Work instruction:
Reproduce, please, only the lines from the first line below to the line containing "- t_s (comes", inclusive.

Dataset content:
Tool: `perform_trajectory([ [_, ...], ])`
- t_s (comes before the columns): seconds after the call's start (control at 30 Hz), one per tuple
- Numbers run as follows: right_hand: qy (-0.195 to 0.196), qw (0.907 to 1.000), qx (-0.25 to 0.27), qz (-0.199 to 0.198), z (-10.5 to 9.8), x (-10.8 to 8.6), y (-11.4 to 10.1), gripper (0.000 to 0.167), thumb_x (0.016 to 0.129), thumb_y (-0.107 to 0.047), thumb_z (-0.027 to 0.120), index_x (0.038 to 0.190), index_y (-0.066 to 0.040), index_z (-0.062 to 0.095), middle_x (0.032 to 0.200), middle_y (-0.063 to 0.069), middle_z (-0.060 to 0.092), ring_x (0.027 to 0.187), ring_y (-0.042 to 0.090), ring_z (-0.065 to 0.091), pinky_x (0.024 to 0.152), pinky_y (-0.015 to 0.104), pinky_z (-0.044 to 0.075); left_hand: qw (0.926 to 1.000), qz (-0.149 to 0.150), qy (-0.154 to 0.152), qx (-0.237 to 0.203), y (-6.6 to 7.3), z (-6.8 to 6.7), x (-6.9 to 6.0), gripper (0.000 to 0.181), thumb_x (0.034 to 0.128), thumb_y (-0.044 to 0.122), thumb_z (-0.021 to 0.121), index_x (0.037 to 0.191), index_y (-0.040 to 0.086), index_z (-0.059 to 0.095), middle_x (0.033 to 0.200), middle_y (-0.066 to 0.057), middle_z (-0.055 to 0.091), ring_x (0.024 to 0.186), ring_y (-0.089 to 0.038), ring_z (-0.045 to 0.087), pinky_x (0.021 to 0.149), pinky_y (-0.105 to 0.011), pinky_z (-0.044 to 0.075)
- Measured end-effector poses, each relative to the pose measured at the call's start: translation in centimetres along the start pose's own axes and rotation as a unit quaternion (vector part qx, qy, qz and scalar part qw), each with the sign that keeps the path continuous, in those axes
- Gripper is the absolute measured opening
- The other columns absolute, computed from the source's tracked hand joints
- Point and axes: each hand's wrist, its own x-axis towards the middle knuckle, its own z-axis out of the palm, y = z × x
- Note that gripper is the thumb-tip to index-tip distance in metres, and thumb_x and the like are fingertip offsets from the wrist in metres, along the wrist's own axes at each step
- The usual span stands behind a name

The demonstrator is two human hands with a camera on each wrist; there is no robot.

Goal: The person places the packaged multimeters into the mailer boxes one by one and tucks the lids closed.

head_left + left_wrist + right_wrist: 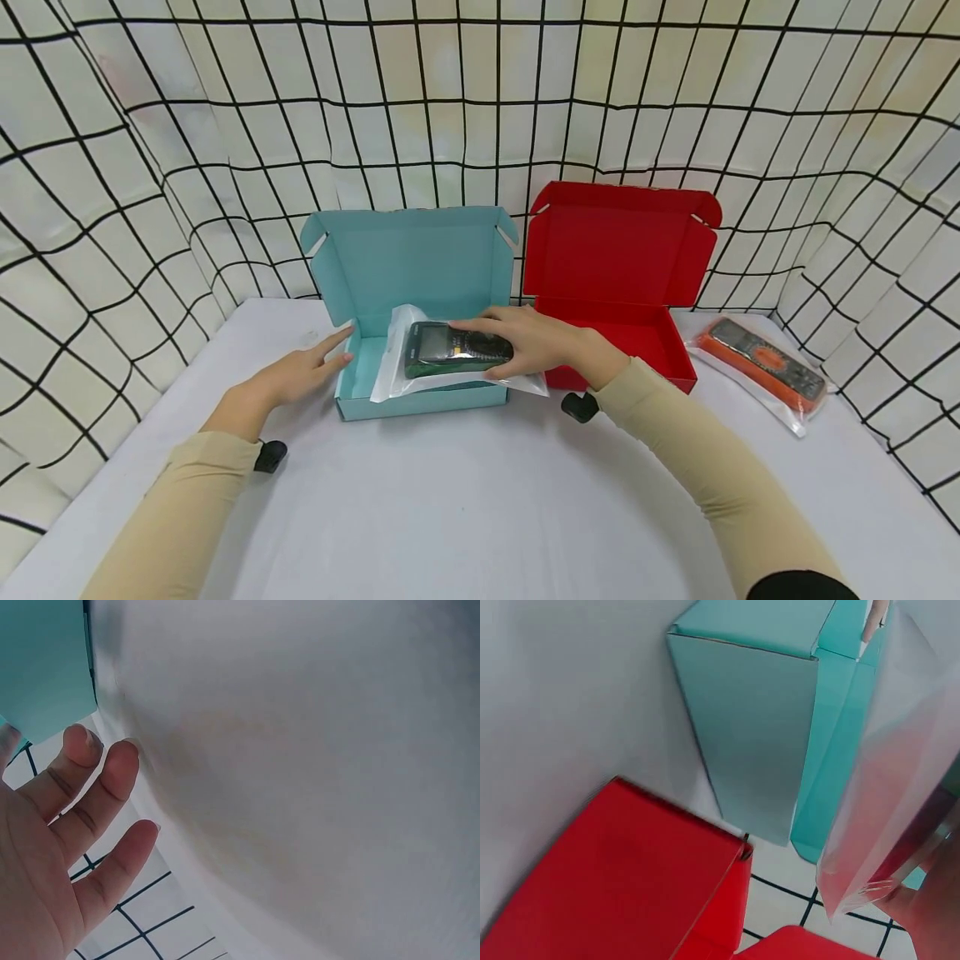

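My right hand [543, 337] grips a dark green and black multimeter [435, 343] in a clear plastic bag [388, 375]. Thumb and fingers lie on either side of the meter's right end, which sits over the opening of a teal cardboard box [420, 406] with its lid raised. In the right wrist view the bag [900, 765] hangs apart from the box's end wall [750, 720]. My left hand [300, 372] is at the box's left wall, fingers extended; the left wrist view shows them [112, 772] loosely spread, holding nothing.
An open red cardboard box [600, 242] stands right of the teal one. Farther right, an orange multimeter [768, 358] lies bagged on the white table [465, 508]. Black grid netting [465, 133] over white walls encloses the back and sides.
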Motion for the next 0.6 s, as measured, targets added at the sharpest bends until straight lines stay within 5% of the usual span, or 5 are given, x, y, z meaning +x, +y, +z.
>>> perform_trajectory([
  [0.6, -0.039, 0.9965, -0.060, 0.043, -0.7, 4.1, -0.4, 0.081, 0.091, -0.046, 0.071, 0.162, -0.034, 0.034, 0.142, 0.005, 0.052, 0.124, 0.021, 0.049, 0.100, 0.042, 0.047, 0.9998, 0.009, 0.007, -0.014, 0.0, 0.1, -0.2, 0.071, 0.1101, 0.052, 0.035, 0.165, 0.011, 0.015, 0.160, -0.035, 0.024, 0.140, -0.061, 0.028, 0.109, -0.074, 0.025],
])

Response area:
Tool: `perform_trajectory([ [_, ...], ])`
- t_s (comes before the columns): seconds after the call's start (control at 30 Hz), one per tuple

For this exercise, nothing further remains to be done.